WORK REQUIRED: Could you copy exactly the lines from the one containing "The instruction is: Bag" through the last line of the records, leaving out every picture?

STORED DATA:
Segment Open

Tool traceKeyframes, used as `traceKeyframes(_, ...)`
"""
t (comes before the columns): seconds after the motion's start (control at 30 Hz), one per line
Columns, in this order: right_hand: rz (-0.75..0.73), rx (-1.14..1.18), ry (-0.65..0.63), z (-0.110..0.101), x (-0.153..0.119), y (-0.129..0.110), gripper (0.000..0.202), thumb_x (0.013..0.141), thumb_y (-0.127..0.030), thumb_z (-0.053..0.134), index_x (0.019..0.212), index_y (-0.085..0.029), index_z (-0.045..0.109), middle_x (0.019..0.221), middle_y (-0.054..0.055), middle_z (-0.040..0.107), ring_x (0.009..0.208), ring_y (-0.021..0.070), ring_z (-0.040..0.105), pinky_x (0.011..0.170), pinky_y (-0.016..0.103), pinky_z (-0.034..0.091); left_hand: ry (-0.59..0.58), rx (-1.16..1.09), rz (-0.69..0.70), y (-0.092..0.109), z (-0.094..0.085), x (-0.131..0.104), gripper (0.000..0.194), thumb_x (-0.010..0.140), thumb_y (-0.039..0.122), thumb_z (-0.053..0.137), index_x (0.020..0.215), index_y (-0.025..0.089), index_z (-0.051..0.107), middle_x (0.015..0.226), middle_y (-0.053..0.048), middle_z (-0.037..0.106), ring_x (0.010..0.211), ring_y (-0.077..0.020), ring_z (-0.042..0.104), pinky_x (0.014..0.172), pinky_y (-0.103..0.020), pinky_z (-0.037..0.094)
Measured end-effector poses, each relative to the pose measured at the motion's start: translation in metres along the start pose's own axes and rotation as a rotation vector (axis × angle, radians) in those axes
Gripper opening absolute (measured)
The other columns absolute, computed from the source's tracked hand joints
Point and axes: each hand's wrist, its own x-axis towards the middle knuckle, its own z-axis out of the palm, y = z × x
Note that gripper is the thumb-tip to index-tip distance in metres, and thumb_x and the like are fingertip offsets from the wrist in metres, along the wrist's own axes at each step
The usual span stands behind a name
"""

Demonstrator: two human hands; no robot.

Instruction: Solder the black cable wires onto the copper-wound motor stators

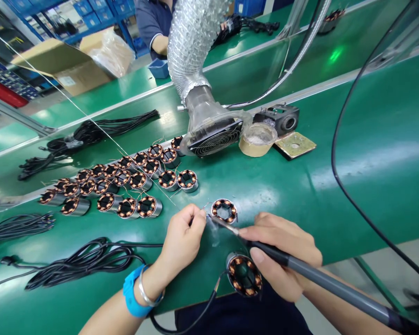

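Note:
My left hand [184, 232] is closed, its thumb and forefinger pinched at a thin wire beside a copper-wound stator [224, 211] on the green bench. My right hand [284, 253] is wrapped round a dark soldering iron [317, 274], whose metal tip reaches the wire near my left fingertips. Smoke hangs just under the tip. A second stator [244, 274], joined to a black cable, lies tilted at the bench's front edge, below my right hand.
Many stators [125, 177] stand in rows at left. Black cable bundles [87, 263] lie around them. A fume extractor hood [212, 135], a tape roll [257, 138] and an iron stand [279, 118] are beyond my hands. Across the bench sits a person [153, 28].

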Motion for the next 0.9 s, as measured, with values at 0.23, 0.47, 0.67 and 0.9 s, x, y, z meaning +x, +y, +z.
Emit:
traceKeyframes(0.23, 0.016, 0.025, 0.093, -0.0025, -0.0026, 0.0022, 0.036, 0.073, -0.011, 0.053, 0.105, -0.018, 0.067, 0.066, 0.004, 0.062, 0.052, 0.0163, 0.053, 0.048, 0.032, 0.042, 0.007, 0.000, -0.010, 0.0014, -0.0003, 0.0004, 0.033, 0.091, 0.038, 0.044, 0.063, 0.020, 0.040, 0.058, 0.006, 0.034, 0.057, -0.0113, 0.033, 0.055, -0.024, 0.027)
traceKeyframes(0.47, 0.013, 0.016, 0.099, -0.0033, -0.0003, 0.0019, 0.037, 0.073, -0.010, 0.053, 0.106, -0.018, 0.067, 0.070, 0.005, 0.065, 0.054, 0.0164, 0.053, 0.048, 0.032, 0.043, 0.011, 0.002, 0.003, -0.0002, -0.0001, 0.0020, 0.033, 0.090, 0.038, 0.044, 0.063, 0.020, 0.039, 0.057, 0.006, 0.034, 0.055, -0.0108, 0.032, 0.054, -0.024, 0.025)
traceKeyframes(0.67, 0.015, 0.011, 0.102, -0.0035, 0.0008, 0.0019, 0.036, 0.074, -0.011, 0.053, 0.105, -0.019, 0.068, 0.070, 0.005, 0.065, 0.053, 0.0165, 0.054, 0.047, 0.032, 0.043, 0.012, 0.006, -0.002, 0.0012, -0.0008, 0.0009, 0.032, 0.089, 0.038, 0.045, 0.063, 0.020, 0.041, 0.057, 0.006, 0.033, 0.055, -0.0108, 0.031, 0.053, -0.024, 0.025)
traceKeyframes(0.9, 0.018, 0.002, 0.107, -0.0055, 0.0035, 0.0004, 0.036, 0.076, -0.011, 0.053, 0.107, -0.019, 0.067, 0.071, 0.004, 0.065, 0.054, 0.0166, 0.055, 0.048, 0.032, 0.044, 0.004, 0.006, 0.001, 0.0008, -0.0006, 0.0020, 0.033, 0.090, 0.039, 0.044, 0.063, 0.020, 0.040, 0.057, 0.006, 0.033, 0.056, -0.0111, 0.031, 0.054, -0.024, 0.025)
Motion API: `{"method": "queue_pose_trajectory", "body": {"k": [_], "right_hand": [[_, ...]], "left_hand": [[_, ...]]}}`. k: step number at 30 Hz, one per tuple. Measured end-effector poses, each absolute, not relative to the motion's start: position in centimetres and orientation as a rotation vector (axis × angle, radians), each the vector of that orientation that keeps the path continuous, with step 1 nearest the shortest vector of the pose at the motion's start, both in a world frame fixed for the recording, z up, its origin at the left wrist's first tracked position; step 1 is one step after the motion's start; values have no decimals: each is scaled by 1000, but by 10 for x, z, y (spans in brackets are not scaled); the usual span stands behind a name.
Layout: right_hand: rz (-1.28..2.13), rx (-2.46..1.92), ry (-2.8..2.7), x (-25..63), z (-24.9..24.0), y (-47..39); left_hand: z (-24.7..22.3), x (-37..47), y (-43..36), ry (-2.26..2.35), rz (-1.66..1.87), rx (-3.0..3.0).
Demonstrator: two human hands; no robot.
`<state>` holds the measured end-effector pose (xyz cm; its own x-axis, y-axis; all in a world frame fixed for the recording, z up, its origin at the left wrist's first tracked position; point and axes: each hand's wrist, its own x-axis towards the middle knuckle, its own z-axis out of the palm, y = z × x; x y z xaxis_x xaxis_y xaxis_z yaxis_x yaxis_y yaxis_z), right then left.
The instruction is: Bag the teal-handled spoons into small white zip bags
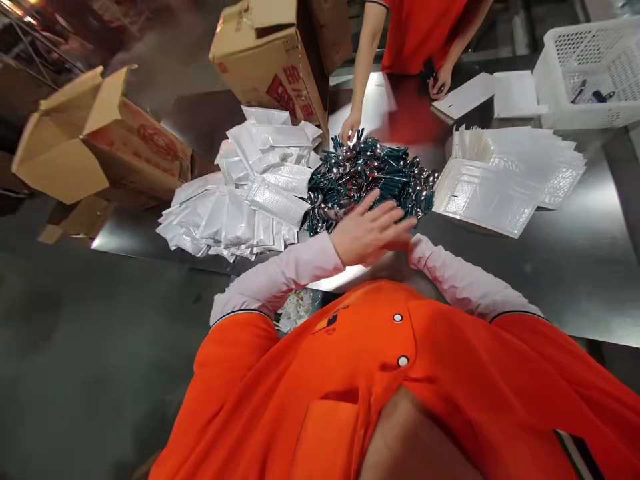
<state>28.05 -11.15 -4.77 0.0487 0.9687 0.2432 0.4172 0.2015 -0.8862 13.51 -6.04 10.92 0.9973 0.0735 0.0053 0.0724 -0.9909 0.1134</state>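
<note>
My left hand [367, 230] reaches over the near edge of a pile of dark green and silver cutlery [375, 173], palm down, its fingers spread and slightly blurred, with nothing seen in them. Mostly hidden behind it, my right hand [401, 241] shows only in part at the white sleeve cuff; its fingers cannot be made out. Left of the pile lies a heap of filled white padded envelopes [250, 200]. To the right are fanned stacks of flat white padded envelopes [493, 187].
Across the metal table [570, 267], a person in red [425, 33] has one hand at the pile and a dark object in the other. An open carton [135, 147] and a taller carton [270, 67] stand left; a white basket [575, 87] stands far right.
</note>
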Motion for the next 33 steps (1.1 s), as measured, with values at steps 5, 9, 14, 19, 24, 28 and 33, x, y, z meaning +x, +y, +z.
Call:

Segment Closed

ANSWER TO THE EXERCISE:
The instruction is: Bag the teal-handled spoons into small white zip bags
<state>28.05 -11.15 -4.77 0.0487 0.9687 0.2432 0.4172 0.2015 -0.8862 13.51 -6.04 10.92 0.9973 0.0735 0.0053 0.0724 -0.9909 0.1134</state>
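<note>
My left hand [367, 230] reaches over the near edge of a pile of dark green and silver cutlery [375, 173], palm down, its fingers spread and slightly blurred, with nothing seen in them. Mostly hidden behind it, my right hand [401, 241] shows only in part at the white sleeve cuff; its fingers cannot be made out. Left of the pile lies a heap of filled white padded envelopes [250, 200]. To the right are fanned stacks of flat white padded envelopes [493, 187].
Across the metal table [570, 267], a person in red [425, 33] has one hand at the pile and a dark object in the other. An open carton [135, 147] and a taller carton [270, 67] stand left; a white basket [575, 87] stands far right.
</note>
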Motion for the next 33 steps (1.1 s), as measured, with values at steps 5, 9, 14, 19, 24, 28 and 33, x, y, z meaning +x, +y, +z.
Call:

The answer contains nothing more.